Sa’ida pondered the situation as well. She suggested they land. The magical barrier was strong, evoking distress and panic, but it was a ward of very long standing. Perhaps its coverage was thinning or there were gaps in it. It might be less dangerous nearer the ground, for example. The priestess could cite precedents.
She broke off in midsentence, yelping in surprise. Kerian had directed Eagle Eye to descend. He put his head down and they sank rapidly. A hundred feet up, he flared out, flapping strongly until they were almost hovering, while Kerian quickly studied the terrain. To the left, she spied a rocky spit of level ground between the peaks and guided Eagle Eye to it.
On the ground wind whistled, setting their cloaks to flapping. Around them were nothing but stone crags, broken boulders, and drifts of pale gravel. They’d landed at a high elevation, above the tree line, and stood exposed to a constant column of cold wind. Far below, beneath the cloudless night sky, the desert lay like a pale tan sea. It stretched from horizon to horizon, west, south, and east. Wide dunes, broken here and there by the dark lines of dry wadis, rolled south toward Khuri-Khan.
“We can’t stay here,” Sa’ida muttered, giving up her vain attempts to hold her cloak closed against the strong wind. Kerian agreed.
The priestess sought the boundary of the archaic ward. Arms outstretched, palms held outward, she walked slowly forward. Her attention was so concentrated on her work, she lost track of her footing and slid awkwardly on the loose gravel. Kerian leaped forward, grabbing the back of her cloak. It was undignified, but it saved Sa’ida from a nasty tumble. As her racing heartbeat slowed, the priestess gave her a look of gratitude. More cautiously, she resumed the search.
Kerian knew exactly when Sa’ida found the boundary because she stiffened abruptly. She remained frozen in place for half a minute then turned back to Kerian with tears running down her face.
“Bring me the embroidered bag,” she said, still weeping.

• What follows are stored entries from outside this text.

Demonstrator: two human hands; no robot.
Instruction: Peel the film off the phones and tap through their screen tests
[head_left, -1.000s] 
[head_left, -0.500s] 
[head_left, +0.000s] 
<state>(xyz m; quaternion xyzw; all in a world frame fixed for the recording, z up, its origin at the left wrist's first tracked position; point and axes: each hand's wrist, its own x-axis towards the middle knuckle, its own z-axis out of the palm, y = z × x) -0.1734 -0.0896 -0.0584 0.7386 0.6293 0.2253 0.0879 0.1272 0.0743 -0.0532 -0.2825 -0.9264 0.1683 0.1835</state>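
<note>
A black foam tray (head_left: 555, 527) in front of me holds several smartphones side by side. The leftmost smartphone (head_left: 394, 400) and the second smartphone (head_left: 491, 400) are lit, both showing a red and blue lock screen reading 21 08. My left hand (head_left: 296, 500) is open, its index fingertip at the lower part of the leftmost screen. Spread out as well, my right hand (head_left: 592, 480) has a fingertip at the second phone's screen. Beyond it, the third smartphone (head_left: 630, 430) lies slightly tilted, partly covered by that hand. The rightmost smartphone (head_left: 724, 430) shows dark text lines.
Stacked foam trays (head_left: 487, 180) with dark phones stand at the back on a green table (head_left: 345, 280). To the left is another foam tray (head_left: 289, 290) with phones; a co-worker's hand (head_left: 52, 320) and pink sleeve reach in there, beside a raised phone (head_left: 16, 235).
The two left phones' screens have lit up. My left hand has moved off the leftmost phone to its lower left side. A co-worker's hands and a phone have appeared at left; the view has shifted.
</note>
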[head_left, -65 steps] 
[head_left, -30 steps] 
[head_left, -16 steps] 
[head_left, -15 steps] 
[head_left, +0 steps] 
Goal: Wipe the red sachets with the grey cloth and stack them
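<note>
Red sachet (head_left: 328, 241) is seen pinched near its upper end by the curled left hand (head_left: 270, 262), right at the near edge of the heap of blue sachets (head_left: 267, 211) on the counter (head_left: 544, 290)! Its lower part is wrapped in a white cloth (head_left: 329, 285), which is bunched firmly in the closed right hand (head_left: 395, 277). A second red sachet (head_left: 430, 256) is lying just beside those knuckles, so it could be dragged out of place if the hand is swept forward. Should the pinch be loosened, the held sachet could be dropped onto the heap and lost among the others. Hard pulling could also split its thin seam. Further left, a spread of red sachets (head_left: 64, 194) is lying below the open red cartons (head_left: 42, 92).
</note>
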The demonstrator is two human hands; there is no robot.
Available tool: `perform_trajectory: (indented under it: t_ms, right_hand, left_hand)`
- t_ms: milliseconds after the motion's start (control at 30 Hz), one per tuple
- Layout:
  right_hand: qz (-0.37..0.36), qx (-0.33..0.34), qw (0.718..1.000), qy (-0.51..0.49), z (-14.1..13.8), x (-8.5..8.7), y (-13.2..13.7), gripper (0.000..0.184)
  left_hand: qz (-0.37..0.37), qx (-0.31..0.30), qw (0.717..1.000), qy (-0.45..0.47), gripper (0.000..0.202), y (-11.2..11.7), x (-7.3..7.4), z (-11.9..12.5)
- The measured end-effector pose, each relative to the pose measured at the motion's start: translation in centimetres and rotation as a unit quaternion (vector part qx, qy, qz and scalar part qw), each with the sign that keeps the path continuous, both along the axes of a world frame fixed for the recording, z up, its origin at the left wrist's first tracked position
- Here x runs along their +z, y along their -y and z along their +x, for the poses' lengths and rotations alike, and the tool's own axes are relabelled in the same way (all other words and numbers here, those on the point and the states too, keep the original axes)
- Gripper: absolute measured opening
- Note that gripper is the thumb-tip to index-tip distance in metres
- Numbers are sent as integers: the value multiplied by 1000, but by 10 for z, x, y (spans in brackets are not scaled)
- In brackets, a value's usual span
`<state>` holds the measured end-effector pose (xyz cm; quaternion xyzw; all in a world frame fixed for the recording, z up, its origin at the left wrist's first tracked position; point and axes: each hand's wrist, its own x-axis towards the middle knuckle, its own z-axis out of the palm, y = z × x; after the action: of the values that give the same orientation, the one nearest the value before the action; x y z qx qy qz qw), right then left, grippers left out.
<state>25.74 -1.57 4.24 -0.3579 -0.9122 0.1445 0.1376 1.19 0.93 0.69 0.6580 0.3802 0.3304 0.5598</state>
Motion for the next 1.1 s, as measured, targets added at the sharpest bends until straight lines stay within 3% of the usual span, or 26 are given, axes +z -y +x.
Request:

In one of the priestess’s cloth bags, Kerian found a small pouch made of white muslin. She knew better than to open it, but as she hefted it, she felt within several small, hard objects, a few softer pieces, and a light substance that crackled beneath her fingers. The bag itself and its shoulder strap were covered with fine stitching in several shades of blue shot through here and there with silver. The Lioness was no needleworker, but even to her untutored gaze, the workmanship was astonishing, the individual stitches so small and fine it was hard to discern one from another. There was something odd about the design itself, though. it seemed to mutate and alter while she looked at it. The intricate pattern of flowers and silver leaves wavered like a mirage in the desert, the stitches crawling across the muslin and rearranging themselves. They formed words but in no language the Lioness had ever known or seen. Once more the pattern shifted, the silver threads flashing brightly though only starlight fell upon them.